3. Gün: Bugün bu teknikle 3. ve son tıraşımı oldum. Herşey aynı tek değişen tıraş öncesi sürdüğüm yağı 15 dakika bekletmemdi. Direk sonuçları yazıyorum. Öncelikle dünkü tıraşa göre jilet ilk perdede birazcık daha rahat kaydı. 2. ve3. perdeler aynı gibi kaymak gibi kayıyorlardı. Tıraş konforum gayet iyidi, yüz hazırlamadan direk suyla duurlayıp köpükleyip tıraşa başlamama rağmen sanki özenle yüzümü tıraşa hazırlamışım, hatta sanki önce duşa girip sakallarımı yumuşatmışım öyle tıraş olmuşum gibi bir rahatlık vardı. Ufak ufak birkaç yeerde noktasal kanamalar oldu bunun sebebi de permasharp'ın iki tıraşta bitmesi ve bu son tıraşta oldukça kabalaşması oldu. Kesiyordu ama konforlu değildi, buna rağmen şu an yüzümün durumu dünle aynı rahatlıkta. Ama tıraş yakınlığında biraz azalma var jiletten. Yüzüm yine yumuşak ve nemli. Yağın en güzel yanı bu, yüzünüz uzun süre nemli ve yumuşak kalıyor. Özellikle sürekli arko sabunla tıraş olmayı sevenlere tıraş öncesi yağ kullanımını şiddetle öneririm. Nihai bir karara vardığımda 10 dakika beklemekle, 15 dakika beklemek araısnda büyük bir fark göremedim. Çok az bir fark oluyor onun içinde fazladan 5 dakika beklemeye değer mi siz karar vereceksiniz. Ama şu kesin ki tıraş öncesi yağ sürüp beklemenin tıraş esnası ve sonrasındaki faydaları oldukça güzel. Bu bakımdan ben tıraş öncesi yağını düzenli kullanmanızı rahat tıraşlar için tavsiye ederim. Ama 10 dakikadan az bekletmemeye özen gösterin.

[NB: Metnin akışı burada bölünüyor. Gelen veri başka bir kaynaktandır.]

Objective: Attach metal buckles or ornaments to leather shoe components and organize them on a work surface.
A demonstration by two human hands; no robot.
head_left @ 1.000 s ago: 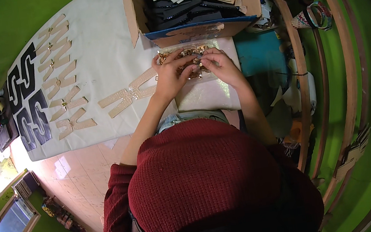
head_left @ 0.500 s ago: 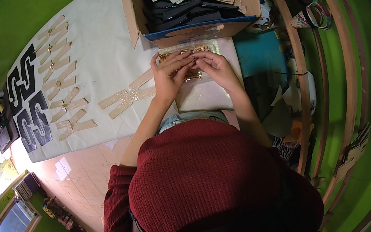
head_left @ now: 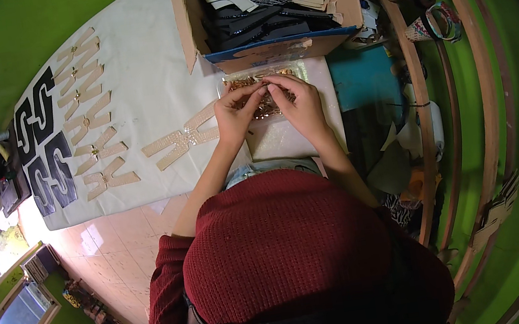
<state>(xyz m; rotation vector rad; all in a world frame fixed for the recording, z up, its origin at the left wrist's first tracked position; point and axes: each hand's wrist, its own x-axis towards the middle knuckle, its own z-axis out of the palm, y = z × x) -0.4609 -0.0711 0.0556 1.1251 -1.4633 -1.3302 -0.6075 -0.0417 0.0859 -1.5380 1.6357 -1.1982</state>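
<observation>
My left hand (head_left: 237, 113) and my right hand (head_left: 300, 104) meet over a clear plastic pack (head_left: 247, 71) of small gold-coloured metal pieces (head_left: 267, 108). Thumbs and forefingers of both hands are pinched together, tip to tip. Whatever sits between them is too small and too hidden to name. Just left of my left hand lies a beige textured strap piece (head_left: 188, 137), cut in an X shape, with a shiny middle. The pack rests on a pale, glossy square sheet (head_left: 293, 141) at the table's right end.
Several similar beige strap pieces (head_left: 106, 177) form a column on the white-covered table (head_left: 149, 65); some carry gold ornaments. Black S-shaped pieces (head_left: 48, 172) lie farther left. A cardboard box (head_left: 284, 52) of black and beige cut pieces stands beyond my hands. Wooden rails (head_left: 421, 106) run along the right.
My left hand's fingers, spread over the gold pieces before, have drawn in to a pinch against my right fingertips. More of the gold pieces shows now.
</observation>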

C. Tıraşı yağla sonlandırma denemeleri
Komşular bu daha kapsamlı bir test olacak. Bilirsiniz çeşitli platformlarda bazı tıraşseverler, tıraş bittikten sonra, sorunlu bölgelerde kalan sakal uçları için yüze zeytinyağı sürüp, o şekilde kesmeyi önerirler. Yağın koruyucu ve kayganlaştırıcı yapısının tahrişi önlediğini savunurlar. Ben bunu test etmek için 5 farklı tip yağ ile denemeler yapıp paylaşacağım.

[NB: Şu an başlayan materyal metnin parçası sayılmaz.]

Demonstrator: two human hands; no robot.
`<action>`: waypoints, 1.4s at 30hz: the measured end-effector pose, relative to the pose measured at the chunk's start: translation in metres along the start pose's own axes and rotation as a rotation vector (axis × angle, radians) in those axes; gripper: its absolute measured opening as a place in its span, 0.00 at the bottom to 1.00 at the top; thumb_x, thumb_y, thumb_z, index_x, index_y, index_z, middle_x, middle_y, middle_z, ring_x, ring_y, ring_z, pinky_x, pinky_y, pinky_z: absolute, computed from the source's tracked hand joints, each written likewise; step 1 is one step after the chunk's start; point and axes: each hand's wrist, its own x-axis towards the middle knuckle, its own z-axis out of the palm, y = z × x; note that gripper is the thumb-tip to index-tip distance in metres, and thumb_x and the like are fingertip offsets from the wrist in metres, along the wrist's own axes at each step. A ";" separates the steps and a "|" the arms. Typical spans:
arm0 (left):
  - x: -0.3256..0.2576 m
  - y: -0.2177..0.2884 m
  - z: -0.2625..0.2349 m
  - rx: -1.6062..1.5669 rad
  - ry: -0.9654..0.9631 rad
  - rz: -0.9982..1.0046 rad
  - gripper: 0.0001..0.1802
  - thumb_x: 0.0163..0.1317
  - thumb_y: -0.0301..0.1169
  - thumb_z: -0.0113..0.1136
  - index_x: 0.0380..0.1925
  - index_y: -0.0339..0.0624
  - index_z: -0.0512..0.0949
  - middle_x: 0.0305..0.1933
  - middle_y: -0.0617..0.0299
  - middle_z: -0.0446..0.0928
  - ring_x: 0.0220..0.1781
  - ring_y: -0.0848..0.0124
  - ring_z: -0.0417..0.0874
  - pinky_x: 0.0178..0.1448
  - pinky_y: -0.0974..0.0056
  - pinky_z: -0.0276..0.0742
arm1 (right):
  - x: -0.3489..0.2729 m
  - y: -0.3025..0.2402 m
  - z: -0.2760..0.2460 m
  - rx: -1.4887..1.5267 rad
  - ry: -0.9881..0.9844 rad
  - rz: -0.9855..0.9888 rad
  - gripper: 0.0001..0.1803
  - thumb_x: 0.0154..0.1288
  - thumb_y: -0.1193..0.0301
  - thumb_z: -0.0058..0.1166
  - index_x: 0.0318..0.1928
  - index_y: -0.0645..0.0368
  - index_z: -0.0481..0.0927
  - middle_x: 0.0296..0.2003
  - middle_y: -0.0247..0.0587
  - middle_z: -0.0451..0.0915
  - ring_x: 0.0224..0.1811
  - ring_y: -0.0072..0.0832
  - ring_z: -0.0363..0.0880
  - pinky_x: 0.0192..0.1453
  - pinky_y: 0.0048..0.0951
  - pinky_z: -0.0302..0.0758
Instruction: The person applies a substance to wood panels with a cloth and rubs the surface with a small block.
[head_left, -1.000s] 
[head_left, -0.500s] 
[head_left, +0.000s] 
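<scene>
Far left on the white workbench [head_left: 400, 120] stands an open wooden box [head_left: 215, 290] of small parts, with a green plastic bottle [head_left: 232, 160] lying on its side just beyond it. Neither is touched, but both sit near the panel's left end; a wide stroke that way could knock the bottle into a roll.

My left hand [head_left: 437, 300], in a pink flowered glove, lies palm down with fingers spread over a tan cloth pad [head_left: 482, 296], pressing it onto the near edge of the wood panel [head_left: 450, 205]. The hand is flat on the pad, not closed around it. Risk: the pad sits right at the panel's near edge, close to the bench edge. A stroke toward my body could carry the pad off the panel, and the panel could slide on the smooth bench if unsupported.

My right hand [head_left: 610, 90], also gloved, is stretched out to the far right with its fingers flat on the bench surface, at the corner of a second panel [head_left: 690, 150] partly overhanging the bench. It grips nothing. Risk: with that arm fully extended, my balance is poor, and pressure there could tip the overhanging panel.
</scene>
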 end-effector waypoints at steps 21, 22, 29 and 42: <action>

1. Gün: Bugünkü ilk tıraşımda zeytinyağı kullanmaya karar verdim. Martin amca kokolin 2 sabun, slim @5, rapira test ekipmanlarımdı. 3. perde tıraşımı olduktan sonra, yüzümü köpükten durulayıp bolca zeytinyağı sürüp, kalan sakalları almaya başladım. Aslında tamamen fazladan bir perde daha oldum diyebilirim. En açık farkettiğim şey, zeytinyağının verdiği muazzam kayganlık ve jiletten korumaydı. Önceki testte kullandığım yağlara göre çok daha fazla bir kayganlıktan bahsediyorum, harikaydı. Baya baya her yeri kazıyıp hiç sakal bırakmadıktan sonra yüzümü duruladım ama tabi yağlı yağlı kaldı, salata gibi kokmak da işin cabası. O yüzden öncelikle soğuk su ve şapla temizledim. Şap sanki hiç yağ kullanmamışım gibi bolca yüzümü yaktı kazımış olduğum için. Ardından alkollü lucky tiger tıraş losyonu ile yağdan iyice arındırıp, kağıt peçete ile yüzümü kuruladım. Yine yanma oldu. Yalnız belirteyim bu yanma yüzümü kurladıktan 30 saniye sonra tamamen kayboldu ki ilk anda kolay kolay geçebilecek gibi gelmemişti. Kağıt havluyla kurularken hala bir miktar yağ kalmış olduğunu fark ettim ama yağın cildime etkisini görebilmek için öyle kalsın istedim. Bilgisayar başına oturduğumda yüzümde inanılmaz bir rahatlık vardı, sanki hiç tıraş olmamışım gibi. Yüzüm yumuşacık ve pürüzsüz, tek tük sakal kalmış ama rapiranın çok keskin olmamasından normal. Buna göre zeytinyağı ile son perde yapmada tek eleştireceğim noktalar bir kokusu, iki tıraş sonrası jileti ve makinenin kafasını kaplayıp kirletmesi, güzelce sabunlayıp temizlemeniz lazım. Fakat bunları geçtiğimizde tıraş rahatlığı, tıraş sonrası cilde verdiği ferahlama hissi, nemlendirme özelliği çok muazzam. Losyondan sonra yüzünüzde pek kokusu da kalmıyor. En azından bir kere deneyip kendinizce gözlemlemenizi tavsiye ederim. Sonraki tıraşlarımda aynı ekipmanlarla aynı sistemde tıraş olacağım. Değişen sadece yağın çeşidi olacak.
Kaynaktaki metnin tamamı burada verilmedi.